● **PROBLEM DESCRIPTION**
Please restate each entry word for word.

● **DATA SUPPLIED**
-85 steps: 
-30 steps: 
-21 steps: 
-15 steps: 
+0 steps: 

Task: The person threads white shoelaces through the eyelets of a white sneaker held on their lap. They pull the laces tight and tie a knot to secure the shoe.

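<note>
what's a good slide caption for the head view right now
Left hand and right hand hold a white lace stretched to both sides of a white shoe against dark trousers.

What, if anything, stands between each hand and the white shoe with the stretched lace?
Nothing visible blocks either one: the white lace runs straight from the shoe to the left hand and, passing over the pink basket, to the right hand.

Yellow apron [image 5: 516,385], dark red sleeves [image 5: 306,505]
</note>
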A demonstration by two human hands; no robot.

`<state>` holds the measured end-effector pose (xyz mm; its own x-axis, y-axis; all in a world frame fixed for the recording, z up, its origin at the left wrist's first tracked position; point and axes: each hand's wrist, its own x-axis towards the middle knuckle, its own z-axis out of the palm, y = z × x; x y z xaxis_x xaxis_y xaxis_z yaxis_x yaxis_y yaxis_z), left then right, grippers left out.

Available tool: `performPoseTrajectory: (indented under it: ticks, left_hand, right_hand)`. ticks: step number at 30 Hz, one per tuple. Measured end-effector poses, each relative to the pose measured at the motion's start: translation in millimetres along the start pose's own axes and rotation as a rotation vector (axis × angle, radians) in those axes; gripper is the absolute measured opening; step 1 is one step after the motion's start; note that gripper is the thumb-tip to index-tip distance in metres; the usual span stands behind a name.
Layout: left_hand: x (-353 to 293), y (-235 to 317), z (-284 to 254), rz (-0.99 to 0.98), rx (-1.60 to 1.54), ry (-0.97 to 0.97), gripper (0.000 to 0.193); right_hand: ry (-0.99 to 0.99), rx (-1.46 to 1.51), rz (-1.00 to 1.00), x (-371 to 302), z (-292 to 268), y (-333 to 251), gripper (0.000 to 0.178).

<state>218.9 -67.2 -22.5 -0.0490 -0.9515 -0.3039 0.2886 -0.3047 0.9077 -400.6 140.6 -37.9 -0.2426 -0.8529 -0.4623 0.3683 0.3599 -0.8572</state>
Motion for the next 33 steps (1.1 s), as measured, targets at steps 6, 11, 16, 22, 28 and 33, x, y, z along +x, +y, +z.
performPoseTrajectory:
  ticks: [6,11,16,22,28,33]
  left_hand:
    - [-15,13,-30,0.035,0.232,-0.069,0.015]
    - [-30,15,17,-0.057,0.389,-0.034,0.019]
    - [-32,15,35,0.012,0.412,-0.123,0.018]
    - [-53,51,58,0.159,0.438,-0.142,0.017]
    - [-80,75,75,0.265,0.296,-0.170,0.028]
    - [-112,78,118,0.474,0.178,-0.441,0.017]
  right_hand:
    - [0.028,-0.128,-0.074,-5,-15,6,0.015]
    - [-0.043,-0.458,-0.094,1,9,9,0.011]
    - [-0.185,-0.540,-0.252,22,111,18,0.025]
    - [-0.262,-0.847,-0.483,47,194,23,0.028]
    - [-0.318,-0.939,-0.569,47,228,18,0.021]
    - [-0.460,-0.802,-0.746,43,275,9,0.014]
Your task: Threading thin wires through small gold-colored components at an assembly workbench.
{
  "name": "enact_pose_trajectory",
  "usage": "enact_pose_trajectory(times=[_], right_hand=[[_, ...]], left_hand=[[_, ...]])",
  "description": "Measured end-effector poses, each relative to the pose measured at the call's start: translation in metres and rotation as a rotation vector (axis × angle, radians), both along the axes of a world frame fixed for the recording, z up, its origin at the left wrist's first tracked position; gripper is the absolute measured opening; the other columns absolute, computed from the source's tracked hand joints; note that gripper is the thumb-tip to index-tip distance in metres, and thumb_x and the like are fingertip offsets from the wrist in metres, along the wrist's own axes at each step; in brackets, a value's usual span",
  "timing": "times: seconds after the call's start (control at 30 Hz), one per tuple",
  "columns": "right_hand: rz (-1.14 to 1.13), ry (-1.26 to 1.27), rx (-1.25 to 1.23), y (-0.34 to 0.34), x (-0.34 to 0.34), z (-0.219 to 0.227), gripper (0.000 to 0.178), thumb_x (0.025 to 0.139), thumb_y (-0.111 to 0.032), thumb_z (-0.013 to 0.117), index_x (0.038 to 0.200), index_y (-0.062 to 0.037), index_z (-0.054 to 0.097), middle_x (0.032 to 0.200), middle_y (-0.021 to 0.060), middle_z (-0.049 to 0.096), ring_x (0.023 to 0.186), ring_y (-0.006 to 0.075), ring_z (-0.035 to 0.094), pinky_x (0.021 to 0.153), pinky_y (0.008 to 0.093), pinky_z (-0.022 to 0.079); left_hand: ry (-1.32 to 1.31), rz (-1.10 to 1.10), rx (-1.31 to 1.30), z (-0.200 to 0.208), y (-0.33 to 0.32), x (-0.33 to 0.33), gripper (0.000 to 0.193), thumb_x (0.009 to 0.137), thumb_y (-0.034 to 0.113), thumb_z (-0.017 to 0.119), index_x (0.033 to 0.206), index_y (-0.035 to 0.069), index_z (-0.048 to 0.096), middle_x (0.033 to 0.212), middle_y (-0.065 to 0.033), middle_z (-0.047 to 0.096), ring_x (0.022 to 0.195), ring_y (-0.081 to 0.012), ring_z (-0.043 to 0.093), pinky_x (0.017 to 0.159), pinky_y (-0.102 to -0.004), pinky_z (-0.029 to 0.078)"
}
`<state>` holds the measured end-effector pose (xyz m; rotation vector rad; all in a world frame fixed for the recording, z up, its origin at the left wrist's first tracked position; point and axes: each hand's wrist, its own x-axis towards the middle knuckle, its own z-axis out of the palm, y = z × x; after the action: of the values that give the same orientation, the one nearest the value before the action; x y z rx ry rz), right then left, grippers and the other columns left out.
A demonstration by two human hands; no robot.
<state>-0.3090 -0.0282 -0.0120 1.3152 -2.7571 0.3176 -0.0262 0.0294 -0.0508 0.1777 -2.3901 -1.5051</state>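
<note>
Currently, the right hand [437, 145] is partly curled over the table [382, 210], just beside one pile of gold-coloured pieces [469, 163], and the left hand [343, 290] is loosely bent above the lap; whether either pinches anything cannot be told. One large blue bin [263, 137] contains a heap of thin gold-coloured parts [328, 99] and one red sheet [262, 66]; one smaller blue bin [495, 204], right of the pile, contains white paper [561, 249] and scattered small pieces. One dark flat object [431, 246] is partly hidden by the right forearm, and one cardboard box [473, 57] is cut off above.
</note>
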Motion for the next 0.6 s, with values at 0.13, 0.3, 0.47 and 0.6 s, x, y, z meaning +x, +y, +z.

● **ANSWER SPACE**
-85 steps: 
-30 steps: 
-21 steps: 
-15 steps: 
+0 steps: 

Task: The person threads white shoelaces through the eyelets of a white sneaker held on their lap. They pull the laces tight and tie a knot to secure the shoe.

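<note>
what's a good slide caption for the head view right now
Left hand and right hand hold a white lace stretched to both sides of a white shoe against dark trousers.

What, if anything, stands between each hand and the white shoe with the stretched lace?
Nothing visible blocks either one: the white lace runs straight from the shoe to the left hand and, passing over the pink basket, to the right hand.

Yellow apron [image 5: 516,385], dark red sleeves [image 5: 306,505]
</note>
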A demonstration by two human hands; no robot.

`<state>` holds the measured end-effector pose (xyz mm; its own x-axis, y-axis; all in a world frame fixed for the recording, z up, its origin at the left wrist's first tracked position; point and axes: each hand's wrist, its own x-axis towards the middle knuckle, its own z-axis out of the palm, y = z × x; x y z xaxis_x xaxis_y xaxis_z yaxis_x yaxis_y yaxis_z), left then right, grippers left out.

Available tool: `performPoseTrajectory: (indented under it: ticks, left_hand, right_hand)`. ticks: step number at 30 Hz, one per tuple. Measured end-effector poses, each relative to the pose measured at the motion's start: translation in millimetres along the start pose's own axes and rotation as a rotation vector (axis × angle, radians) in those axes; gripper is the absolute measured opening; step 1 is one step after the motion's start; note that gripper is the thumb-tip to index-tip distance in metres; the usual span stands behind a name.
Layout: left_hand: x (-353 to 293), y (-235 to 317), z (-284 to 254), rz (-0.99 to 0.98), rx (-1.60 to 1.54), ry (-0.97 to 0.97), gripper (0.000 to 0.193); right_hand: ry (-0.99 to 0.99), rx (-1.46 to 1.51), rz (-1.00 to 1.00), x (-371 to 302), z (-292 to 268), y (-333 to 251), gripper (0.000 to 0.178).

<state>218.9 -67.2 -22.5 -0.0490 -0.9515 -0.3039 0.2886 -0.3047 0.9077 -400.6 140.6 -37.9 -0.2426 -0.8529 -0.4623 0.3683 0.3599 -0.8572</state>
Motion for the next 33 steps (1.1 s), as measured, targets at steps 6, 11, 16, 22, 28 and 33, x, y, z along +x, +y, +z.
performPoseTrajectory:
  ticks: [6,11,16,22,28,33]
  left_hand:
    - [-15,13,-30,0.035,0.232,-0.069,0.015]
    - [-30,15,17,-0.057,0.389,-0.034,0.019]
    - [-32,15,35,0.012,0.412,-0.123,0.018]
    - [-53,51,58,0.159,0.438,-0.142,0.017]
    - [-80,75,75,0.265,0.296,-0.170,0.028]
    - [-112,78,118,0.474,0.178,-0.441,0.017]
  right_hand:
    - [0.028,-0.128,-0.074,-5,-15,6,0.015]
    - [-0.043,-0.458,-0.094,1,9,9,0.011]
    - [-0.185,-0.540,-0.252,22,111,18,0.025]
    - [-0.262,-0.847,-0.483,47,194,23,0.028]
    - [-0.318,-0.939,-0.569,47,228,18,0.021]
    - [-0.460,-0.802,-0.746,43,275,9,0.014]
Your task: Threading thin wires through small gold-colored components at an assembly workbench.
{
  "name": "enact_pose_trajectory",
  "usage": "enact_pose_trajectory(times=[_], right_hand=[[_, ...]], left_hand=[[_, ...]])",
  "description": "Measured end-effector poses, each relative to the pose measured at the call's start: translation in metres and rotation as a rotation vector (axis × angle, radians), both along the axes of a world frame fixed for the recording, z up, its origin at the left wrist's first tracked position; gripper is the absolute measured opening; the other columns absolute, computed from the source's tracked hand joints; note that gripper is the thumb-tip to index-tip distance in metres, and thumb_x and the like are fingertip offsets from the wrist in metres, along the wrist's own axes at each step; in brackets, a value's usual span",
  "timing": "times: seconds after the call's start (control at 30 Hz), one per tuple",
  "columns": "right_hand: rz (-1.14 to 1.13), ry (-1.26 to 1.27), rx (-1.25 to 1.23), y (-0.34 to 0.34), x (-0.34 to 0.34), z (-0.219 to 0.227), gripper (0.000 to 0.178), thumb_x (0.025 to 0.139), thumb_y (-0.111 to 0.032), thumb_z (-0.013 to 0.117), index_x (0.038 to 0.200), index_y (-0.062 to 0.037), index_z (-0.054 to 0.097), middle_x (0.032 to 0.200), middle_y (-0.021 to 0.060), middle_z (-0.049 to 0.096), ring_x (0.023 to 0.186), ring_y (-0.006 to 0.075), ring_z (-0.035 to 0.094), pinky_x (0.021 to 0.153), pinky_y (0.008 to 0.093), pinky_z (-0.022 to 0.079); left_hand: ry (-1.32 to 1.31), rz (-1.10 to 1.10), rx (-1.31 to 1.30), z (-0.200 to 0.208), y (-0.33 to 0.32), x (-0.33 to 0.33), gripper (0.000 to 0.193), thumb_x (0.009 to 0.137), thumb_y (-0.034 to 0.113), thumb_z (-0.017 to 0.119), index_x (0.033 to 0.206), index_y (-0.035 to 0.069), index_z (-0.048 to 0.096), middle_x (0.033 to 0.212), middle_y (-0.065 to 0.033), middle_z (-0.047 to 0.096), ring_x (0.022 to 0.195), ring_y (-0.081 to 0.012), ring_z (-0.043 to 0.093), pinky_x (0.017 to 0.159), pinky_y (-0.102 to -0.004), pinky_z (-0.029 to 0.078)"
}
`<state>` holds the measured end-effector pose (xyz m; rotation vector rad; all in a world frame fixed for the recording, z up, its origin at the left wrist's first tracked position; point and axes: each hand's wrist, its own x-axis towards the middle knuckle, its own z-axis out of the palm, y = z × x; after the action: of the values that give the same orientation, the one nearest the value before the action; x y z rx ry rz), right then left, grippers and the other columns left out.
A demonstration by two human hands; no robot.
<state>-0.3090 -0.0282 -0.0120 1.3152 -2.7571 0.3176 -0.0262 0.0294 -0.0508 0.1777 -2.3901 -1.5051</state>
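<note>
Currently, the right hand [437, 145] is partly curled over the table [382, 210], just beside one pile of gold-coloured pieces [469, 163], and the left hand [343, 290] is loosely bent above the lap; whether either pinches anything cannot be told. One large blue bin [263, 137] contains a heap of thin gold-coloured parts [328, 99] and one red sheet [262, 66]; one smaller blue bin [495, 204], right of the pile, contains white paper [561, 249] and scattered small pieces. One dark flat object [431, 246] is partly hidden by the right forearm, and one cardboard box [473, 57] is cut off above.
</note>
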Motion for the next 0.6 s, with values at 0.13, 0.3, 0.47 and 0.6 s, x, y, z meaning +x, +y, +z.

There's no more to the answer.